Manche Wendung im an das im Jahre 2003 in Montréal uraufgeführte gleichnamige Theaterstück von Wajdi Mouawad angelehnten, von Denis Villeneuve selbst verfassten Drehbuch mag sich insbesondere in der Schlussauflösung unglaubwürdig, ja beinahe unlogisch ausnehmen. „Incendies“ stellt sich jedoch als eine Parabel heraus, ja als ein böses Märchen über die tiefen Wunden der Gewalt, die kaum in einer Generation heilen, die über eines Menschen Leben hinaus Narben hinterlassen. So gesehen, folgt Villeneuves Film der unerbittlichen Logik der Gewalt.

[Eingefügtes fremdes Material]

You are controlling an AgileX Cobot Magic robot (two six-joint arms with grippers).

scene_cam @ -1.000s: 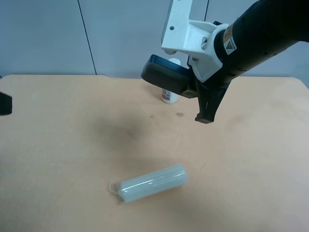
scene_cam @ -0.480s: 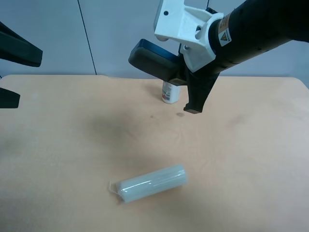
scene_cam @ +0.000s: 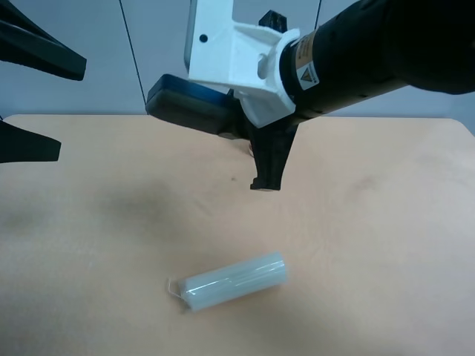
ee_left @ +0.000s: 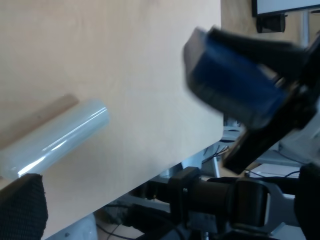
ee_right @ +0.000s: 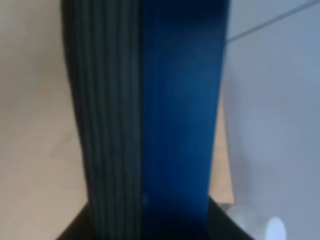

„Incendies“ nennt Nawals Heimatland zwar nicht mit Namen. Manches, insbesondere der Konflikt zwischen Christen und Muslimen, weist aber auf den Libanon und den zwischen 1975 und 1990 tobenden libanesischen Bürgerkrieg. Dafür spricht ebenfalls, dass der Autor der Theaterstück-Vorlage Wajdi Mouawad 1968 im Libanon in einer wohlhabenden christlichen Familie geboren wurde, ehe er mit acht Jahren mit seinen Eltern nach Frankreich auswanderte und von dort 1983 nach Québec weiter zog. Letztlich spielt dies indes keine Rolle, weil „Incendies“ von Leid, Trauer und Hass, aber auch von Liebe und Versöhnung mit universeller Gültigkeit erzählt.

Dennis Villeneuves Film wurde für den Oscar 2011 in der Kategorie „Bester nichtenglischsprachiger Film“ nominiert. Darüber hinaus wurde „Incendies“ 2010 auf dem Filmfest Venedig in der Reihe „Giornati degli autori“ als Bester Film sowie beim Toronto Filmfestival als bester kanadischer Spielfilm ausgezeichnet.